**Goal of the exercise:** Restate every line of the data word for word, except for the images.

● ● ●

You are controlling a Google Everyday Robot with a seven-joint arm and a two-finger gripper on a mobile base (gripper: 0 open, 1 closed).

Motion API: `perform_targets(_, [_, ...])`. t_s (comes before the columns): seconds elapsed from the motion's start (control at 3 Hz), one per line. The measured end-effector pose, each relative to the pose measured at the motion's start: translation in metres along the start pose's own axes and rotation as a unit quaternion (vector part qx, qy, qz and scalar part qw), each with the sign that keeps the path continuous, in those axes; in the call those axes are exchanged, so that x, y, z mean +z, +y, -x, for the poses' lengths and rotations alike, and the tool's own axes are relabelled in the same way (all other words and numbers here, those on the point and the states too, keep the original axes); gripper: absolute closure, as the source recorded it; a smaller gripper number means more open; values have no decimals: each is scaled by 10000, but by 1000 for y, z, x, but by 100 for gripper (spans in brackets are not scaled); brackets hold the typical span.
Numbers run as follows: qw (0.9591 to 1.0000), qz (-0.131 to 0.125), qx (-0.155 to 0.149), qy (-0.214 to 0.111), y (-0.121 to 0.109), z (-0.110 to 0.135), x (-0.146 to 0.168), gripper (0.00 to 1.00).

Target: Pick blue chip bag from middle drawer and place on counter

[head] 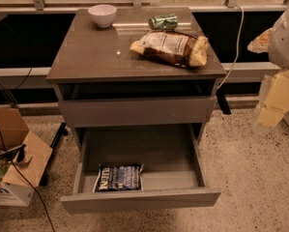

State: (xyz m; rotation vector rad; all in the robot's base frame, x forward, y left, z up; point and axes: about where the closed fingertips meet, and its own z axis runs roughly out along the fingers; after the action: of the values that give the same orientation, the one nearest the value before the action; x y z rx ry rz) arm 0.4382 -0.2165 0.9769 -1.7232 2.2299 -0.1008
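Nearest the camera, the wide shallow grey middle drawer (140,197) stood pulled fully out, the lowest front of the cabinet. The small dark navy blue chip bag (119,178) lay flat on the drawer floor, front-left, touching or just behind the front wall. Its big white block lettering ran sideways. It looked like something ending "LEN", but that reading isn't certain. The rest of the drawer floor held nothing else visible.

At far left sat an open brown cardboard box (11,153) w/ dark clutter inside and a dark mark on its side, not legible. A thin black cable (18,178) trailed across the speckled floor beside it.

At the right edge, about level w/ the closed grey drawer front (137,111), hung the blurred cream-yellow gripper (272,105) below the white arm. It was well apart from the cabinet and nowhere near the bag. Open or closed: cannot tell.

Farther back, the glossy grey-brown counter (95,52) carried a bigger crumpled brown-and-cream snack bag (170,47) at right w/ print too fine to read. Behind it lay a green can (163,21) on its side, no brand legible, and a white bowl (102,14) stood near the back edge.

Judged step: drawer open, bag not yet grasped, so the reach is in hand. Next move prob. calls for swinging the arm left and down into the drawer, clearing the front wall, and coming at the flat bag from above. The counter's bare left half looked the obvious drop spot.
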Motion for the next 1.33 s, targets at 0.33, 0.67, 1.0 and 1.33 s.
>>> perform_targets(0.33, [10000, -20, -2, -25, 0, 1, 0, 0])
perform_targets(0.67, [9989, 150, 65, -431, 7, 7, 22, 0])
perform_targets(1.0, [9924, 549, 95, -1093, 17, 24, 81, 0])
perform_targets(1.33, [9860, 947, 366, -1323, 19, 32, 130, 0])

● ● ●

**Worked solution:**
You are controlling a Google Everyday Robot with a seven-joint arm and a two-finger gripper on a mobile base (gripper: 0 open, 1 closed).

Motion API: `perform_targets(_, [_, ...])`. t_s (comes before the columns): seconds elapsed from the motion's start (control at 3 Hz), one per line. The measured end-effector pose, each relative to the pose measured at the motion's start: translation in metres along the start pose's own axes and rotation as a unit quaternion (vector part qx, qy, qz and scalar part qw), each with the sign that keeps the path continuous, in those axes; in the call those axes are exchanged, so that x, y, z mean +z, +y, -x, for the poses' lengths and rotations alike, and the tool's own axes are relabelled in the same way (all other words and numbers here, those on the point and the states too, keep the original axes); gripper: absolute closure, as the source recorded it; a smaller gripper number means more open; values have no decimals: each is scaled by 10000, but by 1000 for y, z, x, but by 100 for gripper (spans in brackets are not scaled); brackets hold the typical span.
Numbers run as follows: qw (0.9591 to 1.0000), qz (-0.131 to 0.125), qx (-0.155 to 0.149), qy (-0.214 to 0.111), y (-0.121 to 0.109), z (-0.110 to 0.135), x (-0.146 to 0.168), gripper (0.00 to 1.00).

Target: Pick blue chip bag from middle drawer and place on counter

[head] 

State: (xyz m; rotation vector rad; all in the robot's base frame, x forward, y left, z up; point and axes: about where the closed fingertips meet, and its own z axis runs roughly out along the fingers; after the action: of the values that give the same orientation, the one nearest the value before the action; x y z rx ry rz) arm 0.4382 -0.2165 0.9769 -1.7232 2.2299 -0.1008
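Nearest the camera, the wide shallow grey middle drawer (140,197) stood pulled fully out, the lowest front of the cabinet. The small dark navy blue chip bag (119,178) lay flat on the drawer floor, front-left, touching or just behind the front wall. Its big white block lettering ran sideways. It looked like something ending "LEN", but that reading isn't certain. The rest of the drawer floor held nothing else visible.

At far left sat an open brown cardboard box (11,153) w/ dark clutter inside and a dark mark on its side, not legible. A thin black cable (18,178) trailed across the speckled floor beside it.

At the right edge, about level w/ the closed grey drawer front (137,111), hung the blurred cream-yellow gripper (272,105) below the white arm. It was well apart from the cabinet and nowhere near the bag. Open or closed: cannot tell.

Farther back, the glossy grey-brown counter (95,52) carried a bigger crumpled brown-and-cream snack bag (170,47) at right w/ print too fine to read. Behind it lay a green can (163,21) on its side, no brand legible, and a white bowl (102,14) stood near the back edge.

Judged step: drawer open, bag not yet grasped, so the reach is in hand. Next move prob. calls for swinging the arm left and down into the drawer, clearing the front wall, and coming at the flat bag from above. The counter's bare left half looked the obvious drop spot.
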Motion for the next 1.33 s, targets at 0.33, 0.67, 1.0 and 1.33 s.
>>> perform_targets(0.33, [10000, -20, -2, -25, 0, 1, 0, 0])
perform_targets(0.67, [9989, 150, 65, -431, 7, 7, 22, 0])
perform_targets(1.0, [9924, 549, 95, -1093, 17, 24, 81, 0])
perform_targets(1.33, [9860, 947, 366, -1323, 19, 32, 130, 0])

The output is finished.